I’m on a G.K. Chesterton kick today.
Chesterton, a Catholic convert from Anglicanism (and an atheist before that) is an intellectual giant in terms of modern Christian writers. He is eclipsed, in writers of his era, perhaps only by C.S. Lewis, another hero of Christianity who actually credited Chesterton’s writings for his own conversion.
As an atheist himself, Lewis approached Chesterton’s The Everlasting Man with a measure of skepticism. He later wrote in his autobiography Surprised by Joy that,
A young man who wishes to remain a sound atheist cannot be too careful of his reading.
He was referring to Chesterton and, in hindsight, Lewis wasn’t careful enough.
I think this same principle applies to a Protestant: A Protestant who wishes to remain a good Protestant cannot be too careful of his reading.
In hindsight, I haven’t been careful enough either.
My wife, who is becoming known for her Catholic zingers, once commented that I’m probably the best non-Catholic Catholic out there. The best Protestant Catholic At least, the most knowledgeable Catholic—even though I’m a Protestant. OK, I’m ruining the joke, and she could tell it much better than I can, but the point is: As I read more and more about the Catholic Church I realized that I, as a Protestant, probably knew more than most Catholics.
I was becoming a really good Catholic, the only problem was I was Protestant.
I’ve talked about the lack of good faith formation in the Catholic Church—and it’s truly shocking—but what I found in my not-so-careful reading was that once you began to read about the Catholic Church and her traditions and practices there’s an awful lot to read. Fifteen hundred years, in fact.
And reading, as I said earlier, has a tendency of snowballing.
When I first started seriously reading Catholic authors I justified it by saying it was important to know both sides of the argument. If I was going to be a Protestant I needed to know why, which meant I needed to know what I was protesting against. My faith tradition, five hundred years ago, split off from the Catholic Church and it was my due diligence to understand why that happened. It was a conscience effort to break away from the Catholic Church back then; nothing has changed, it should be a conscience effort today to remain broken away. This made sense to me.
Again, Chesterton rings true. In The Catholic Church and Conversion, his own story of becoming a Catholic convert he writes,
The convert takes his first step rather unwittingly when he decides he is going to be “fair” to the Catholic Church.
My “fair shake” for the Catholic Church gradually began to work at my own understanding and my own long-held beliefs.
As a thirty year old I’ve been Protestant for more than half my life.
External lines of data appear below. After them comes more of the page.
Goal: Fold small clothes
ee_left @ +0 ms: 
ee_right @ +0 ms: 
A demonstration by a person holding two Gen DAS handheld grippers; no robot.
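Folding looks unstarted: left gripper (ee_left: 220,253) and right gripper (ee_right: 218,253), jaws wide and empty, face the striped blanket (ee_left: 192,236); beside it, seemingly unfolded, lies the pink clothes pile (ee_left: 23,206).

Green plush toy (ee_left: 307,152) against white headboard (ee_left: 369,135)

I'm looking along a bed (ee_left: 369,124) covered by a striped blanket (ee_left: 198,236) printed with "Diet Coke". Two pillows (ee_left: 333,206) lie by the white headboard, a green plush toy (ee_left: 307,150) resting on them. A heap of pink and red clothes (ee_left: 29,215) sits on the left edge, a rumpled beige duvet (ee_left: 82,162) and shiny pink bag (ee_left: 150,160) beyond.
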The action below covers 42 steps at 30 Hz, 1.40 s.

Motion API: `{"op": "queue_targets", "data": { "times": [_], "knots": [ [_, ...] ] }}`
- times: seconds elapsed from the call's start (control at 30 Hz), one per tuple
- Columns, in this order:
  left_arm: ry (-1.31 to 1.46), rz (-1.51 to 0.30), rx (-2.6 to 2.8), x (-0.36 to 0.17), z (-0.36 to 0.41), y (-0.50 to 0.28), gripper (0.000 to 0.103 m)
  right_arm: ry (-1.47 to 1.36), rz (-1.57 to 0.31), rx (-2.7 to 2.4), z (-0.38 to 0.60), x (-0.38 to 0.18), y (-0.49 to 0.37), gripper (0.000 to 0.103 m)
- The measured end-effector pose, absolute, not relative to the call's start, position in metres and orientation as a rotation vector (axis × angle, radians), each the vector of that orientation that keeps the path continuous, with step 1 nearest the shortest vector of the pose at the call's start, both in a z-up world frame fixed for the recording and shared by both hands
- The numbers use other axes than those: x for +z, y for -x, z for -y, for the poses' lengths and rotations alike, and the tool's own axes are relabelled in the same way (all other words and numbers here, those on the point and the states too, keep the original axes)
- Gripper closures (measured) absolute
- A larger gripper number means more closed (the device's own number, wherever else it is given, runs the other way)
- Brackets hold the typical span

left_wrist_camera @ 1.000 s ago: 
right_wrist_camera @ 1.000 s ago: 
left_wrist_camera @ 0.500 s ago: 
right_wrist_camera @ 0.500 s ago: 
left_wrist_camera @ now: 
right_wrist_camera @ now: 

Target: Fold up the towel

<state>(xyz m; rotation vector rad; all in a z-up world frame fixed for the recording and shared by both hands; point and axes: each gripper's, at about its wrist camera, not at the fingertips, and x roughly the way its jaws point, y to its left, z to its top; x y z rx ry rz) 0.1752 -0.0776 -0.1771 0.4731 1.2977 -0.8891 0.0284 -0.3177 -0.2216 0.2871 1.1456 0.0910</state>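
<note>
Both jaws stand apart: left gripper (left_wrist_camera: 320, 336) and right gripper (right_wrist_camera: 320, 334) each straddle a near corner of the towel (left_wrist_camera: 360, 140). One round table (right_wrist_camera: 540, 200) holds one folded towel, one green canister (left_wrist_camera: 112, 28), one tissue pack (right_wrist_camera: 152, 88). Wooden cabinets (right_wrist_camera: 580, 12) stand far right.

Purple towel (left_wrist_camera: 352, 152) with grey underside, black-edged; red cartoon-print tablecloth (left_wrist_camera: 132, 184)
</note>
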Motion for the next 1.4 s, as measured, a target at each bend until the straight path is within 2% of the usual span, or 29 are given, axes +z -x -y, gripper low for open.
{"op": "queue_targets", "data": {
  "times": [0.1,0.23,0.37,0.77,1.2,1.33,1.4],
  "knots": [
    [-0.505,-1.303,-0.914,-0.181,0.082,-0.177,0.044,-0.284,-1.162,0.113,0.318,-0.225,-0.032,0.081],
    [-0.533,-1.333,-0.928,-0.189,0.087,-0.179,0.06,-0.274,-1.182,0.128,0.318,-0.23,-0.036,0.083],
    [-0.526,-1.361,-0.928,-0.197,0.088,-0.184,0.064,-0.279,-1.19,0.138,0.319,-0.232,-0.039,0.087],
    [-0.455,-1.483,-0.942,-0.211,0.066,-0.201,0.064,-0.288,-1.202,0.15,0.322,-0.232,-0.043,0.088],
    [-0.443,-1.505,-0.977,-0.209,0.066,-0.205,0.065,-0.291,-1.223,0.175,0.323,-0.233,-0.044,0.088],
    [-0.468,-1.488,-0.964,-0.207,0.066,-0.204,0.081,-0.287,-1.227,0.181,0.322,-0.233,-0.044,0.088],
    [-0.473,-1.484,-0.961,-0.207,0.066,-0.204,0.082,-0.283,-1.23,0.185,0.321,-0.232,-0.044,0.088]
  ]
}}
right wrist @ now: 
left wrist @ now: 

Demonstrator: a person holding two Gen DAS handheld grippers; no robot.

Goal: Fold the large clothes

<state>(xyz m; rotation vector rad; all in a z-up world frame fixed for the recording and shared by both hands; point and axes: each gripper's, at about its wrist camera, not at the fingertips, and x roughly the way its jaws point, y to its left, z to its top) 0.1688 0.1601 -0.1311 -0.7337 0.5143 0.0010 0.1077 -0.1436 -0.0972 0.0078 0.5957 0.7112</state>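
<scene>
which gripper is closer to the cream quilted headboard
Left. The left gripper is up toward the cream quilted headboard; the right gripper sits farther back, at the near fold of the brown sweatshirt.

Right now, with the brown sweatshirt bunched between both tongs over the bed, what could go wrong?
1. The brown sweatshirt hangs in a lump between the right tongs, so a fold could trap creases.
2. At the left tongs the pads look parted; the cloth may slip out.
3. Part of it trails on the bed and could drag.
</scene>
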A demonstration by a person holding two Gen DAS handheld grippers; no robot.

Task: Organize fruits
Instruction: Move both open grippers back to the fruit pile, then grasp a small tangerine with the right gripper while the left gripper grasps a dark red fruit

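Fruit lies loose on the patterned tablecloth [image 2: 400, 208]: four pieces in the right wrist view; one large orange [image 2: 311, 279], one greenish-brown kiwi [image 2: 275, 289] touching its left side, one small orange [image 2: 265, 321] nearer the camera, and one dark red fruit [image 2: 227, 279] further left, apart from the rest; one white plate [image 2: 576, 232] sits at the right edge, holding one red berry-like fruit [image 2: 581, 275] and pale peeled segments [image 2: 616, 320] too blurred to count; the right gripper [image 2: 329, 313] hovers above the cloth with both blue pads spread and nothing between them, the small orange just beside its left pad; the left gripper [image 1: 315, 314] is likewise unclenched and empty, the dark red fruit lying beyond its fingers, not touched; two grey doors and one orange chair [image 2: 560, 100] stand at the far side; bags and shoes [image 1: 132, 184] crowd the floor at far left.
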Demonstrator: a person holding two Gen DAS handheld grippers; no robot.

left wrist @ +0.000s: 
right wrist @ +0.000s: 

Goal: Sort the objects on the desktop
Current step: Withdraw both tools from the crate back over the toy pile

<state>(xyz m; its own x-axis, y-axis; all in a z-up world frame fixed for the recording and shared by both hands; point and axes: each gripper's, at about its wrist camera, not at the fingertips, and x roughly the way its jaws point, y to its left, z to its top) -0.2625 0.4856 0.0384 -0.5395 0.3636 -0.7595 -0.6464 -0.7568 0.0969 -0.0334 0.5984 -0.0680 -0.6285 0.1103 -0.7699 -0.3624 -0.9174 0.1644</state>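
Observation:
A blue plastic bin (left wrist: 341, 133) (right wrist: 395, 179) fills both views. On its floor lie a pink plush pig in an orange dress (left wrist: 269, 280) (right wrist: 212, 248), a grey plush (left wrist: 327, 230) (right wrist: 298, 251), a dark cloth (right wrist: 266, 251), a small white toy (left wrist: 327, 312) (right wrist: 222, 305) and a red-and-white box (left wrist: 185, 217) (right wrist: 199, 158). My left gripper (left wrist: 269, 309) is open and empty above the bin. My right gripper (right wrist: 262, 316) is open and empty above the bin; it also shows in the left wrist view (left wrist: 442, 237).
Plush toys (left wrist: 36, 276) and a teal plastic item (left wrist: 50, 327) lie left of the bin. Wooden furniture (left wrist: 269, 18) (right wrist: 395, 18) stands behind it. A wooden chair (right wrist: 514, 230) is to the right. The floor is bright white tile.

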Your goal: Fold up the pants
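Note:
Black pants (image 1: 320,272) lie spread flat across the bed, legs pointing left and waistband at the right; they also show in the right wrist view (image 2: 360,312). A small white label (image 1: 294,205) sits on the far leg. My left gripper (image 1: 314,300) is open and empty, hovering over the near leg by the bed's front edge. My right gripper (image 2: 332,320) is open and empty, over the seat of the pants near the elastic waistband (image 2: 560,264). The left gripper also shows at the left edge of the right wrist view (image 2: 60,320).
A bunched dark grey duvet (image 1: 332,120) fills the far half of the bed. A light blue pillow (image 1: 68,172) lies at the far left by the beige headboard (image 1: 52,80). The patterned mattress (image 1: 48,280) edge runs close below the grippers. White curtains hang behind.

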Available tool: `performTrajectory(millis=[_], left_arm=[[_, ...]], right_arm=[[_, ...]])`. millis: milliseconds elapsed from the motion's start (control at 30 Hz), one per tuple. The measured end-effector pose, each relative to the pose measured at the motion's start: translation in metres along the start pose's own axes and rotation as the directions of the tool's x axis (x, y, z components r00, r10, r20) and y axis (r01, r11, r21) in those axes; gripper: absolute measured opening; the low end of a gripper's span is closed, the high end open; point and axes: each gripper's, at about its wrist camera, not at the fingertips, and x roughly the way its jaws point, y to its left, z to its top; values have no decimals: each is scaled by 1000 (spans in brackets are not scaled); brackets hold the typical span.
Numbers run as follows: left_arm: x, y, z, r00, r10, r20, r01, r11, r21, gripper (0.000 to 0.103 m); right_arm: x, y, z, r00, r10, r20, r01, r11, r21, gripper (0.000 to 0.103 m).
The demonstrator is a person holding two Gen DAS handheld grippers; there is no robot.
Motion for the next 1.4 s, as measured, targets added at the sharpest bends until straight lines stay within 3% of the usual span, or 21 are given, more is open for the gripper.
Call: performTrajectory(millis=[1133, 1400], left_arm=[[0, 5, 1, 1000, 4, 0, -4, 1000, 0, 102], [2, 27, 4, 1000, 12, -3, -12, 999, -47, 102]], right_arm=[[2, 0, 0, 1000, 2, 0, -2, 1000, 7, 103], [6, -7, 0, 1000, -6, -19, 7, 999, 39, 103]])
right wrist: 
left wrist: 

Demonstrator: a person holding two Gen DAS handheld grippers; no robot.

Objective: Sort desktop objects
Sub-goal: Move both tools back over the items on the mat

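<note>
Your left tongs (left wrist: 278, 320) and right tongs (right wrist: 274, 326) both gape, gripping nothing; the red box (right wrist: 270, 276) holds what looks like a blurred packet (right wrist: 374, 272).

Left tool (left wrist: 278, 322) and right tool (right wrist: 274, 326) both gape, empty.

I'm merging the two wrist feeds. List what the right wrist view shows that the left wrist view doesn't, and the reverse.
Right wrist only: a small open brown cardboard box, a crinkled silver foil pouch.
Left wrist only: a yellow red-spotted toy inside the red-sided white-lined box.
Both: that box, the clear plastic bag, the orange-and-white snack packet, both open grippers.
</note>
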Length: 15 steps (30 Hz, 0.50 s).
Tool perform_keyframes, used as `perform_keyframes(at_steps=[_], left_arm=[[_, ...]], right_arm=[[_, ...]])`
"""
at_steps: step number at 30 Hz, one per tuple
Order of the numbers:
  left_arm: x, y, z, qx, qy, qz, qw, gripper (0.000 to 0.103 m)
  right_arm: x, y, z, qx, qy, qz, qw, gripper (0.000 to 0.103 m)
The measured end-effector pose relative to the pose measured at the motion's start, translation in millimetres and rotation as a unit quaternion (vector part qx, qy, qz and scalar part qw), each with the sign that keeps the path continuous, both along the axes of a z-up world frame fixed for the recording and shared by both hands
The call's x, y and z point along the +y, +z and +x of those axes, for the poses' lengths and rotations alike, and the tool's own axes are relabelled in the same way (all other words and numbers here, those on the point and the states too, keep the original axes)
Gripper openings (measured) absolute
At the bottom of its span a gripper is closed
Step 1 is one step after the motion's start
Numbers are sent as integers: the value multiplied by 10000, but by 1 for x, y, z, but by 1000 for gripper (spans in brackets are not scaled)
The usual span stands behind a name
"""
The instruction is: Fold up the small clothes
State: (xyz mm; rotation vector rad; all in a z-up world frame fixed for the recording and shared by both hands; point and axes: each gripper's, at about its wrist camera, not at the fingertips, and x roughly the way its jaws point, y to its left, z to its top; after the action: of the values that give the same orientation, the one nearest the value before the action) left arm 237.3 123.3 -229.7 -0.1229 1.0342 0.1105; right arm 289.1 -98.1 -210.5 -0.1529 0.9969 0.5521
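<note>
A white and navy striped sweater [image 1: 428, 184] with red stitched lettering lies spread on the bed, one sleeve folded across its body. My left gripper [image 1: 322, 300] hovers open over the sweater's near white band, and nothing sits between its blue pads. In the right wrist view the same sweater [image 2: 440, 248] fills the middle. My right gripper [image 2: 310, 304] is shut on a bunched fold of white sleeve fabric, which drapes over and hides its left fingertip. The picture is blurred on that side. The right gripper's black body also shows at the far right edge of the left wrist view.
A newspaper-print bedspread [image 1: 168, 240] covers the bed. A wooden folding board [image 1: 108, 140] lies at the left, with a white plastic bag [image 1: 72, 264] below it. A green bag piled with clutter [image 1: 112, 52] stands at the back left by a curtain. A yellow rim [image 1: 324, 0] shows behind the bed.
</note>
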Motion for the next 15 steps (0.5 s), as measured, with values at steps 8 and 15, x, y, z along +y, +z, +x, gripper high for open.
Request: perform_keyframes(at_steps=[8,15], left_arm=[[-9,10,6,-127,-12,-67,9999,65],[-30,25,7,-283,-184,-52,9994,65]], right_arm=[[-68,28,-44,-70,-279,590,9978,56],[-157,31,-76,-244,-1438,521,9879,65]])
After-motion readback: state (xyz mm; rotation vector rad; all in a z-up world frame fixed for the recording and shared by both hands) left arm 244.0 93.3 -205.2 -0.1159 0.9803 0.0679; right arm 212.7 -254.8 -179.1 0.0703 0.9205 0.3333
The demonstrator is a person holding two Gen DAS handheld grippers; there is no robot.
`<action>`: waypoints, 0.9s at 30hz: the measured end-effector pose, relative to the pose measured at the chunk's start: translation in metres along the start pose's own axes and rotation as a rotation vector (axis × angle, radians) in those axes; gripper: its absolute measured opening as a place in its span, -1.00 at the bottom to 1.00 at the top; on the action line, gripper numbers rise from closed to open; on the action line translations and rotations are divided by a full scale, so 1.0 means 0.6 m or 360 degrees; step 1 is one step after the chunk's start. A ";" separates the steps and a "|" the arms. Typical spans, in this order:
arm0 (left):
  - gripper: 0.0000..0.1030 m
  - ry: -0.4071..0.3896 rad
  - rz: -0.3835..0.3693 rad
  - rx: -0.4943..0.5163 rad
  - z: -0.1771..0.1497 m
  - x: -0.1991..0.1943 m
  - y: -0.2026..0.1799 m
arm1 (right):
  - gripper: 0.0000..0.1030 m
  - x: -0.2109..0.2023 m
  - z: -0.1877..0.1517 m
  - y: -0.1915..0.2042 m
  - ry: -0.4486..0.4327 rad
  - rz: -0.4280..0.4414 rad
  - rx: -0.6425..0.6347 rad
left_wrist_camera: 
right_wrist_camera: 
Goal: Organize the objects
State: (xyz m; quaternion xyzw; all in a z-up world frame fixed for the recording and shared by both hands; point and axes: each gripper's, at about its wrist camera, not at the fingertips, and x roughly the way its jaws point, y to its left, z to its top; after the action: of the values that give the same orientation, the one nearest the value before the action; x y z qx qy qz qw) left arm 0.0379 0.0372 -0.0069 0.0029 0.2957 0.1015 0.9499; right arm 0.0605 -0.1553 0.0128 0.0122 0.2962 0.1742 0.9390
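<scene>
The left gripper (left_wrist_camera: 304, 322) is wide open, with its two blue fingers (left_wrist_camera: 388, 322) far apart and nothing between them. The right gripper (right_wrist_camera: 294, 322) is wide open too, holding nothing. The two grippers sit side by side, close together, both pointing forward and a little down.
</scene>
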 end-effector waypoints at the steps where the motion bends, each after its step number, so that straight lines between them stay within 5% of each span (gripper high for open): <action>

I wasn’t born a devout Protestant, I worked up to it, and you can read about that here too but the point is, I’d read a lot of Protestant literature. I’d read the classics, I’d read the emergent church stuff, I’d read Eugene Peterson, Dallas Willard, and N.T. Wright. I had even read some of the Church Fathers (who weren’t very Protestant in hindsight). I had done a lot of reading on our side of the fence and as my interest grew in Catholicism I thought, naively, that it would be “fair” to read stuff from there side as well.
But the more Catholic authors I was fair to the more Catholicism made sense.
Some would argue, “Of course, if you read enough of a certain type of something you’ll be convinced be it.” That is to say, if you read enough about Catholicism you’ll be convinced to become a Catholic. I don’t think the second logically springs from the first though.
“By that same token,” I could respond, “the only reason you’re a Protestant is because you’ve read lots of Protestant literature.”
I don’t think the argument is honestly very sound.
Chesterton, in my opinion, makes more sense.
Once I decided to be “fair” to the Catholic Church and read what the Catholic Church actually had to say, rather than what I thought (or had been told) it had to say I began to see the sense in it. It began to make sense. Once I was “fair” I saw the strengths in Catholic thought. Once I was “fair” I saw the weaknesses in my own. Once I was “fair” I began to put puzzle pieces together that before, for me, never quite fit properly together anyway.
I’m not, I don’t think, becoming Catholic because I read a lot of Catholic literature. I did read a lot, and I’m reading tons more, and my wife is probably right, I know more than most Catholics about their own faith. But once I decided to be fair to Catholicism and understand the faith from within, from its own writers, I took the first fatal step that Chesterton warned against.
And there has to be, by the sheer nature of things, a bit of the work of God in my heart and mind, too.